### Problem statement
Repeat each line of the material word for word.
|---|
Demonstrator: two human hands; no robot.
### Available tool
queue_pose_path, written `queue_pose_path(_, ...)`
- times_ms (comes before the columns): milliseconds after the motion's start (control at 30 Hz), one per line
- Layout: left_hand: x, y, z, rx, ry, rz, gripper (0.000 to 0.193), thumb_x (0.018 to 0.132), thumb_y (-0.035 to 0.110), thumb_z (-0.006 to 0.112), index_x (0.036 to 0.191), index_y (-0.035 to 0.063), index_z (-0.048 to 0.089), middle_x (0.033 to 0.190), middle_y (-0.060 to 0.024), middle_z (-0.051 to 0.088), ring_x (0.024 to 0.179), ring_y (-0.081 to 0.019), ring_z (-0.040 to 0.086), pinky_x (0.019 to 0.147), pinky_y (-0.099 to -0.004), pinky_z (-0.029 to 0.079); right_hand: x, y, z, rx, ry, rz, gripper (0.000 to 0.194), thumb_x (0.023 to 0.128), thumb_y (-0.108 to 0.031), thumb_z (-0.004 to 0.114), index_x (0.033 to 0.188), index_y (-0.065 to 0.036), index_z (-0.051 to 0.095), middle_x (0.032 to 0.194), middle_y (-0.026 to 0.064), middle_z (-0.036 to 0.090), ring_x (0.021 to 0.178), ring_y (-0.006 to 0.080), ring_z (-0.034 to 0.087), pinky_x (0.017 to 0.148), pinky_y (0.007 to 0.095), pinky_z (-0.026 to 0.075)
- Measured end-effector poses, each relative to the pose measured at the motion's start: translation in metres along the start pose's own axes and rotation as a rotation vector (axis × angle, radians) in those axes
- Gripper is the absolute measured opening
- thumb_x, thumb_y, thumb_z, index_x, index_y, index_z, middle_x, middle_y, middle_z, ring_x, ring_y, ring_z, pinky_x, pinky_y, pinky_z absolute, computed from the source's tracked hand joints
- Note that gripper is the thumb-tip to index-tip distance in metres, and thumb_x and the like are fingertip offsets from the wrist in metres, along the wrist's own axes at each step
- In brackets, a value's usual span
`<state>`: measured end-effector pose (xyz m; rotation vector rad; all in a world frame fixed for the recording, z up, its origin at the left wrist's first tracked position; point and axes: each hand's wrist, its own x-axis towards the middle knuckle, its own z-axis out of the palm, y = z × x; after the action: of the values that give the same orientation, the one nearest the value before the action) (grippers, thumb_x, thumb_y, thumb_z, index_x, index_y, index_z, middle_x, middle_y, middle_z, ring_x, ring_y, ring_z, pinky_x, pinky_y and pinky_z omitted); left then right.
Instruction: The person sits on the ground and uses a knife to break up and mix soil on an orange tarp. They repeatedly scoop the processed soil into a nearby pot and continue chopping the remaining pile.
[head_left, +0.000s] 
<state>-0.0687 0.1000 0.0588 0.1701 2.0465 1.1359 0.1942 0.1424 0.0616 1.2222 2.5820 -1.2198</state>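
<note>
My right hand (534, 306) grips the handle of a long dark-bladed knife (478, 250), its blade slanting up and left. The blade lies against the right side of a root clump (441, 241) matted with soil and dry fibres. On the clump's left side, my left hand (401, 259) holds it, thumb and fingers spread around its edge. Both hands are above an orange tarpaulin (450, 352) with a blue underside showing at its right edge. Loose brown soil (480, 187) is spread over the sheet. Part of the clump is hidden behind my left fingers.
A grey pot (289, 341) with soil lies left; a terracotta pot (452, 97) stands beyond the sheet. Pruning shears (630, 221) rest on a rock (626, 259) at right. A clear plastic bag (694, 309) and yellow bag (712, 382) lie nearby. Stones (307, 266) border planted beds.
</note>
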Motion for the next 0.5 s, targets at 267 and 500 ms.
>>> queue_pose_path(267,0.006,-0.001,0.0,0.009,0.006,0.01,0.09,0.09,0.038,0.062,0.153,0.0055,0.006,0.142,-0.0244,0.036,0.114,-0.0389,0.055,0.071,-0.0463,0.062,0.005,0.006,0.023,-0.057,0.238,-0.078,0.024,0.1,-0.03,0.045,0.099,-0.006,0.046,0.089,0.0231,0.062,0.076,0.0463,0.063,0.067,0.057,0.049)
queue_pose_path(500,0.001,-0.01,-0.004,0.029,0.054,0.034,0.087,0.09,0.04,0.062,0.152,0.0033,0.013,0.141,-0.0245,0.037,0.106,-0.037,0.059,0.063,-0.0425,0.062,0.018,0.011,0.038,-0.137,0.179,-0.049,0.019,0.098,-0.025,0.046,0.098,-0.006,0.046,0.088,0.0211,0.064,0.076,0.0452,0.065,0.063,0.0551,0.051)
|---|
### Answer section
Demonstrator: two human hands; no robot.
### Available tool
queue_pose_path, written `queue_pose_path(_, ...)`
- times_ms (comes before the columns): milliseconds after the motion's start (control at 30 Hz), one per line
- Layout: left_hand: x, y, z, rx, ry, rz, gripper (0.000 to 0.193), thumb_x (0.018 to 0.132), thumb_y (-0.035 to 0.110), thumb_z (-0.006 to 0.112), index_x (0.036 to 0.191), index_y (-0.035 to 0.063), index_z (-0.048 to 0.089), middle_x (0.033 to 0.190), middle_y (-0.060 to 0.024), middle_z (-0.051 to 0.088), ring_x (0.024 to 0.179), ring_y (-0.081 to 0.019), ring_z (-0.040 to 0.086), pinky_x (0.019 to 0.147), pinky_y (-0.099 to -0.004), pinky_z (-0.029 to 0.079); right_hand: x, y, z, rx, ry, rz, gripper (0.000 to 0.194), thumb_x (0.023 to 0.128), thumb_y (-0.108 to 0.031), thumb_z (-0.004 to 0.114), index_x (0.033 to 0.188), index_y (-0.065 to 0.036), index_z (-0.051 to 0.095), middle_x (0.032 to 0.194), middle_y (-0.026 to 0.064), middle_z (-0.036 to 0.090), ring_x (0.021 to 0.178), ring_y (-0.006 to 0.080), ring_z (-0.034 to 0.087), pinky_x (0.017 to 0.148), pinky_y (0.007 to 0.095), pinky_z (-0.026 to 0.075)
- Measured end-effector poses, each relative to the pose measured at the motion's start: translation in metres along the start pose's own axes and rotation as a rotation vector (axis × angle, radians) in those axes
- Gripper is the absolute measured opening
- thumb_x, thumb_y, thumb_z, index_x, index_y, index_z, middle_x, middle_y, middle_z, ring_x, ring_y, ring_z, pinky_x, pinky_y, pinky_z absolute, computed from the source's tracked hand joints
- Note that gripper is the thumb-tip to index-tip distance in metres, and thumb_x and the like are fingertip offsets from the wrist in metres, along the wrist's own axes at each step
- In brackets, a value's usual span
`<state>`: measured end-effector pose (xyz m; rotation vector rad; all in a world frame fixed for the recording, z up, its origin at the left wrist's first tracked position; point and axes: each hand's wrist, its own x-axis towards the middle knuckle, its own z-axis out of the palm, y = z × x; after the action: of the values that give the same orientation, the one nearest the value before the action) (grippers, thumb_x, thumb_y, thumb_z, index_x, index_y, index_z, middle_x, middle_y, middle_z, ring_x, ring_y, ring_z, pinky_x, pinky_y and pinky_z omitted); left then right.
Instruction: The person sits on the ground and uses a knife to break up and mix soil on an orange tarp. They repeatedly scoop the processed soil into a nearby pot and continue chopping the remaining pile.
[head_left, +0.000s] 
<state>-0.0687 0.1000 0.0588 0.1701 2.0465 1.1359 0.1942 0.1424 0.0616 1.2222 2.5820 -1.2198</state>
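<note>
My right hand (534, 306) grips the handle of a long dark-bladed knife (478, 250), its blade slanting up and left. The blade lies against the right side of a root clump (441, 241) matted with soil and dry fibres. On the clump's left side, my left hand (401, 259) holds it, thumb and fingers spread around its edge. Both hands are above an orange tarpaulin (450, 352) with a blue underside showing at its right edge. Loose brown soil (480, 187) is spread over the sheet. Part of the clump is hidden behind my left fingers.
A grey pot (289, 341) with soil lies left; a terracotta pot (452, 97) stands beyond the sheet. Pruning shears (630, 221) rest on a rock (626, 259) at right. A clear plastic bag (694, 309) and yellow bag (712, 382) lie nearby. Stones (307, 266) border planted beds.
</note>
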Motion for the next 0.5 s, targets at 267 and 500 ms.
>>> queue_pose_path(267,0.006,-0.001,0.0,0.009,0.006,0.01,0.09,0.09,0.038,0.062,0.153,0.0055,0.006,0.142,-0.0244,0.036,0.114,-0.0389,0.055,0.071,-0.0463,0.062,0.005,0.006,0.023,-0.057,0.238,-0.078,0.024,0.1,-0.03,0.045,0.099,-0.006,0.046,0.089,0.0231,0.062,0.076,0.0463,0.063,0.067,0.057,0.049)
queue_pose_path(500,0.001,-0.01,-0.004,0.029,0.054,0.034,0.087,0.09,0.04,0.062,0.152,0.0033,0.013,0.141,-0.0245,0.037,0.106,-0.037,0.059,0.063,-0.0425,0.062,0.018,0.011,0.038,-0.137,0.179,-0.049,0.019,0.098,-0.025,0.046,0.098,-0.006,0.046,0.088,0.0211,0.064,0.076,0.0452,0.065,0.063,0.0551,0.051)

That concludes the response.